The 1998 Goodwill Games, held in Seattle, USA, were especially remembered by those who attended synchronized swimming and witnessed a real "revolution" in the pool. After all, one of the participants in a species considered 100% female was the man Bill May, who performed in a duet with Christina Lam. Even if this heroic synchronized mixed did not win a gold medal, it undoubtedly made it into the history of big-time sports.
Swimming from across the ocean
Synchronized swimming recently celebrated the 70th anniversary of its modern name. It arose at the start of the 20th century somewhere in Australia. Or in Canada. And largely thanks to the desire of some local swimmers to express themselves and their beauty in a special way. In addition to water, overseas girls, apparently, adored dancing and rhythmic gymnastics, which was not so popular in those years. In one pool. Like gymnasts, they reacted negatively to the presence of men nearby, preferring to call their type of swimming exclusively female.

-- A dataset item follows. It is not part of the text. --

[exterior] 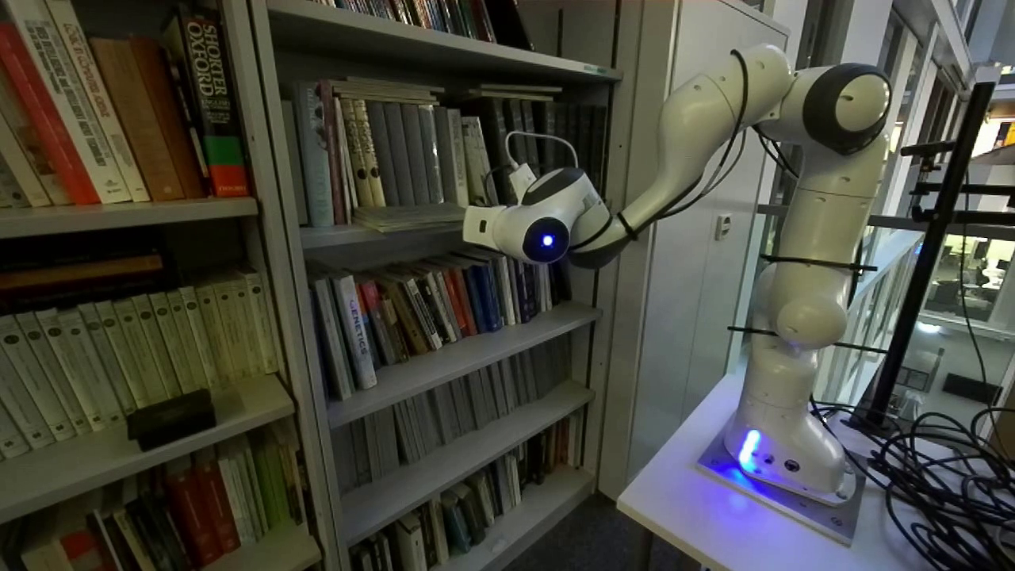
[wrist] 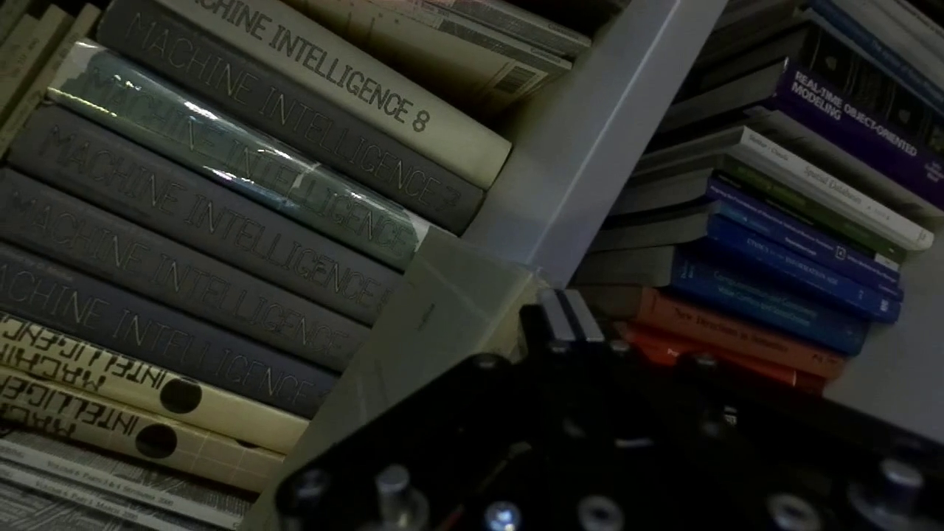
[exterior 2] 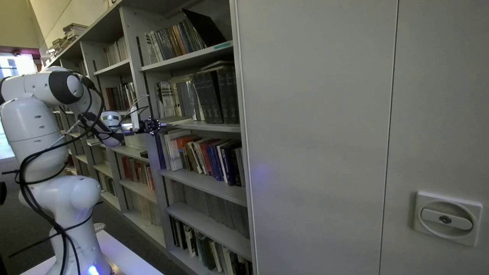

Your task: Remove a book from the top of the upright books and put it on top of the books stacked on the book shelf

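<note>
Left of centre in an exterior view, flat books lie atop upright books; below, stacked books lie level on the book shelf, long axis left to right along its edge. Right of centre in the wrist view, the jaws stand pressed together near them.

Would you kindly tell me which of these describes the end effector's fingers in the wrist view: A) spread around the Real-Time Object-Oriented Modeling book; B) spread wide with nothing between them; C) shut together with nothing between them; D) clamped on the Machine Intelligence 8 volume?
C: in the wrist view the end effector's fingertips sit right side by side, with only a thin dark seam and no book between them.
</note>
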`<state>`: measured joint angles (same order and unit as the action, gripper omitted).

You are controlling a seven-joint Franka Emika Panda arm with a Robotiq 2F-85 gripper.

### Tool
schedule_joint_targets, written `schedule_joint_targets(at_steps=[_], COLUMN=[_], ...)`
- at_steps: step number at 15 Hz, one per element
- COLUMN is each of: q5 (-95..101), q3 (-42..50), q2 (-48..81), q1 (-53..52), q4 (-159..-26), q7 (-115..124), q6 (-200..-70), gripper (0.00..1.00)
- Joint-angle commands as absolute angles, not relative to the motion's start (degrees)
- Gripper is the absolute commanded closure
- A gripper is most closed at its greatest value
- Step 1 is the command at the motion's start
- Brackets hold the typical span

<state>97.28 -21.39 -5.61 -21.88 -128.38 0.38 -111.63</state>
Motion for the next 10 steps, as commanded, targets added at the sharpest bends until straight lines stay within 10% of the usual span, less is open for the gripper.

The Olympic debut of synchronized swimming took place in 1984 in Los Angeles, where the USSR national team did not come. Therefore, it is unnecessary to be surprised that it was the North American swimmer who became the pioneer. By the way, May could not achieve more than winning silver in unofficial competitions. How he failed to get to the Olympics. More precisely, Bill was not allowed there, and now he successfully performs in various water shows. May's example, by the way, turned out to be "contagious": men's synchronized teams were also formed in Germany, France, the Czech Republic and Japan.

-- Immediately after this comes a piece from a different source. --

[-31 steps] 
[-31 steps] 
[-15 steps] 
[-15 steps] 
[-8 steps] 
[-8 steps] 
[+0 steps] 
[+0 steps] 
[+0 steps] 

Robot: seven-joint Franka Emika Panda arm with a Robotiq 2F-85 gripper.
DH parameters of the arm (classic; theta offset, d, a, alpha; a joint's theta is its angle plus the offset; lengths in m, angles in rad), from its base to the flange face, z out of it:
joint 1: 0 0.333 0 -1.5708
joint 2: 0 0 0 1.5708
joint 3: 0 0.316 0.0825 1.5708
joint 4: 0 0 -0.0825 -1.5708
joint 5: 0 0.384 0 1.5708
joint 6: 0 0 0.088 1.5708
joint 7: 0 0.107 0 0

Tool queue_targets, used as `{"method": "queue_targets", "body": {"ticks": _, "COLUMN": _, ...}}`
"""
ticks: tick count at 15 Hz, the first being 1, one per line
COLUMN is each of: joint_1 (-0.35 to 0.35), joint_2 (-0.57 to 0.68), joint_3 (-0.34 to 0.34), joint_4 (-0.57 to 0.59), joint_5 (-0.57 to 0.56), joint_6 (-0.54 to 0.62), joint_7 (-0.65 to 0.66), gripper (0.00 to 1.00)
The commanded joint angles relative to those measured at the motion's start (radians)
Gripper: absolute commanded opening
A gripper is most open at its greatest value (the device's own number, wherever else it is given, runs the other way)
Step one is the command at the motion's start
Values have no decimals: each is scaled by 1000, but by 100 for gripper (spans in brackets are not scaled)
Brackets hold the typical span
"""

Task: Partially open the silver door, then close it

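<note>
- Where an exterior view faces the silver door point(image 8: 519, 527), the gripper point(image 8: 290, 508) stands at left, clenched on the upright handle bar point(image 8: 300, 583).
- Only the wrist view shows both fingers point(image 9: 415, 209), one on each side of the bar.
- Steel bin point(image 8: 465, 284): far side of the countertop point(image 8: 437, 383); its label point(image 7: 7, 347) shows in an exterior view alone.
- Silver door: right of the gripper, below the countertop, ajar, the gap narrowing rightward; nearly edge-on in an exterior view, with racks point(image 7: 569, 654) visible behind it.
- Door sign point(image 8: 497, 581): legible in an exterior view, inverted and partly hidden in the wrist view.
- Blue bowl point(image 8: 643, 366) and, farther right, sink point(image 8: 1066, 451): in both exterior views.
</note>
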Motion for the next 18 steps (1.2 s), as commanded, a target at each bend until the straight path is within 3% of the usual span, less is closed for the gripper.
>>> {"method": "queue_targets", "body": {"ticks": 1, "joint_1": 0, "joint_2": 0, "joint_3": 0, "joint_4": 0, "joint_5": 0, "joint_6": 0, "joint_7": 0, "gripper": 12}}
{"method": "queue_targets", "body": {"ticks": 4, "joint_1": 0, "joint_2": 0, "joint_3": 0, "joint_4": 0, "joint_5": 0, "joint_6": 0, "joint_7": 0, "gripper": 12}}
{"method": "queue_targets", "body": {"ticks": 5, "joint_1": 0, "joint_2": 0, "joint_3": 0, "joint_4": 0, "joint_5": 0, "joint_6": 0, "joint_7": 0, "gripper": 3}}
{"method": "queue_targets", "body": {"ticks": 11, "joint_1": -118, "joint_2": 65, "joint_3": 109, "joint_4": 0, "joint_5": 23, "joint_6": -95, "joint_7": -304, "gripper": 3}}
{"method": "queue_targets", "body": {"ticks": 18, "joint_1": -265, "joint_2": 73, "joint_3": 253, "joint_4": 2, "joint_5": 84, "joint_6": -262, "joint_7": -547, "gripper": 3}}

The best synchronized athlete in the USA-1998 and 1999 Bill May became the winner of the open championships in France and Switzerland. And in 2009 he took part in the water show of Olympic champions Maria Kiseleva and Olga Brusnikina “The Lost World”.

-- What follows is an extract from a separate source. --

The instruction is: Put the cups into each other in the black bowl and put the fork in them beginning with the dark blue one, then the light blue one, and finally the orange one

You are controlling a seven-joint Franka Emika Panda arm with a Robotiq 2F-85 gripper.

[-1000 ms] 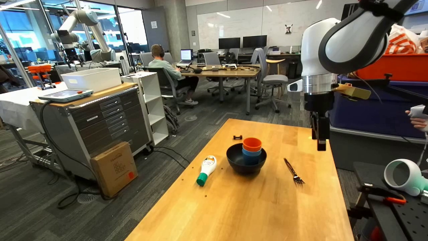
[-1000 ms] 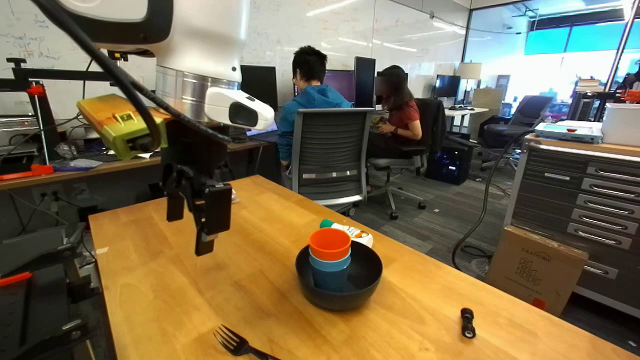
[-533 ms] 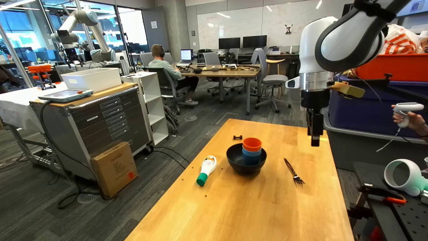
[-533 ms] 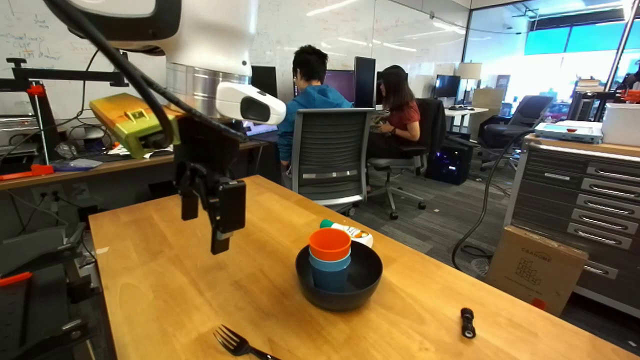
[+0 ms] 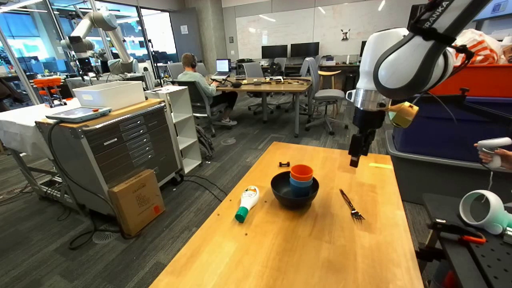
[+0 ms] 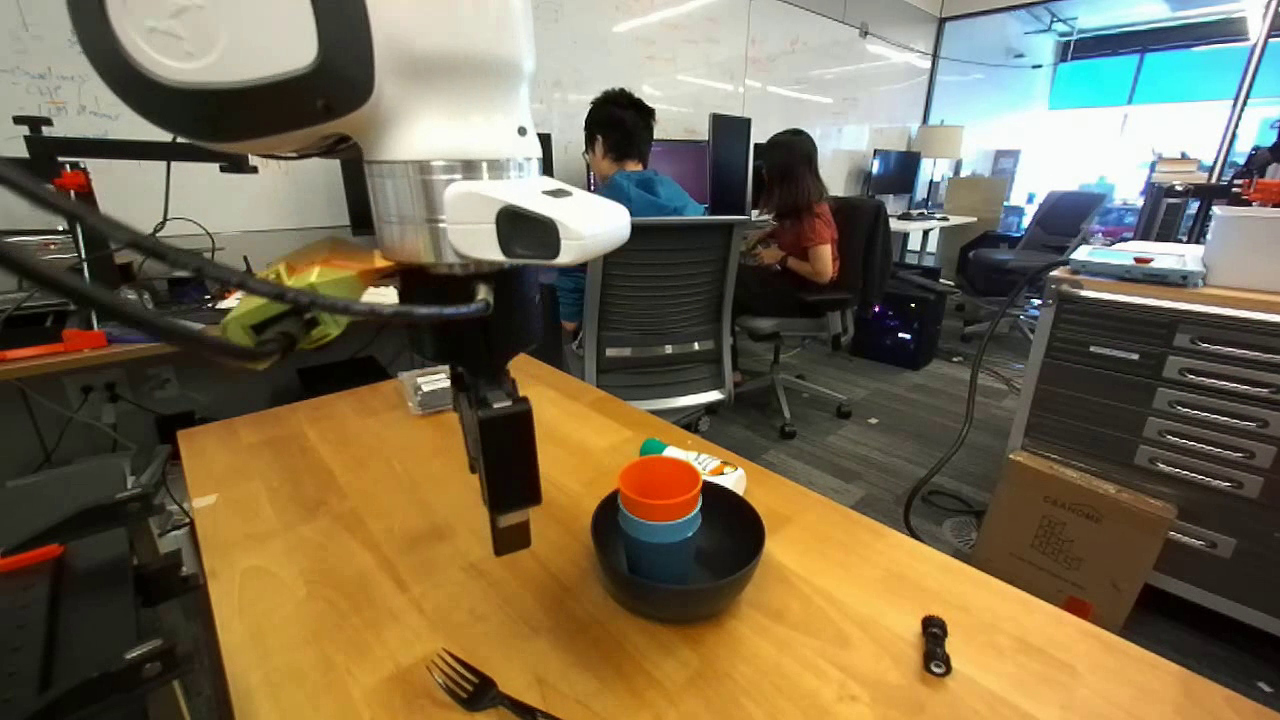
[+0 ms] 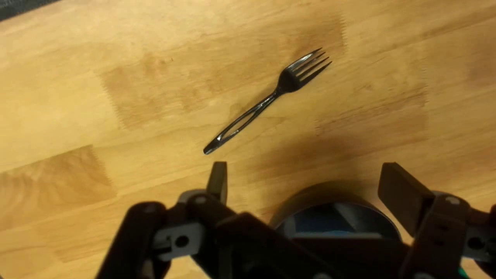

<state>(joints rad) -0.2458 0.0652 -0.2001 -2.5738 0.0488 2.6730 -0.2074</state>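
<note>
Wooden worktop (image 6: pixel 330 560): cups (image 6: pixel 660 525) nested in the black bowl (image 6: pixel 685 600); fork (image 7: pixel 286 82) loose, upper centre of the wrist view. Jaws apart, empty. Judged step: fork pick-up, calling next for lowering over the fork and closing.

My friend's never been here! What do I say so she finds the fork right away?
Find the wooden table, then the round black bowl with the stacked cups inside. The fork lies flat on the table beside that bowl, not touching it. A stubby black thing lies on the table too, but only the fork has a slim handle and four prongs.
</note>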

Wait, who floats, show a man's passport
But why are male athletes not allowed into the competition pool? After all, for example, in figure skating and sports dancing, their partners are quite comfortable. There is no answer to this long-standing question. But many agree that there is no place for men in the most beautiful of water sports. The audience does not need either solo performances of young people or synchronous ones.
Male fans are especially tough on a possible innovation. The homophobic stereotypes of modern society, unfortunately, are so strong that men who seek to compete with young ladies in the beauty of the performance of essentially dancing figures, it, not particularly striving for evidence, prefers to accuse men of non-traditional sexual orientation. Like, these guys are not behaving like men. Maybe they just envy? Skeptics are not even confused by the obvious fact that homosexuals usually prefer representatives of a much more brutal species. From a popular point of view. And they certainly do not dream of young girls as sports partners.
Trapped in stereotypes
This opinion is based on the categorical assertion that synchronized swimming is not just a very elegant, but also a feminine sport. The main role in it is assigned not to muscles, especially male ones, but to technique. And the price here is not brute physical strength, but a combination of flexibility, coordination, a sense of rhythm, sophistication, grace, plasticity, artistry. Something that can only beautify a real girl. And what natural men, even after many years of training, will never achieve. Stereotypes and patterns …
However, the girls themselves are far from enthusiastic about the idea of competing with young people. They allow only one, and even more, theoretical version, when a mixed duo competes with the same. And not like it happened in Seattle-98, where a pair of Lam-May were arguing for gold with two girls. They will have too unequal chances, and in both directions. After all, a man is obviously stronger, but a woman is much more flexible.
The first Russian to seriously take up synchronized swimming was 15-year-old Petersburger Alexander Maltsev. But all that he managed to achieve, being engaged in the pool from the age of six, was to perform in the solo program of the national championship.
In FINA veritas
Officials from the International Federation (FINA) are clearly not striving for innovations. Perhaps because the appearance of male athletes is fraught with additional problems for them. For example, a complete change in the rules and principles of refereeing. And it will probably take away some "zest". It is not a big secret that the stands of the swimming pools, where the synchronized swimmers' competitions are held, are often filled with amateurs who have bought tickets, looking out from under the water of beautiful female legs and arms.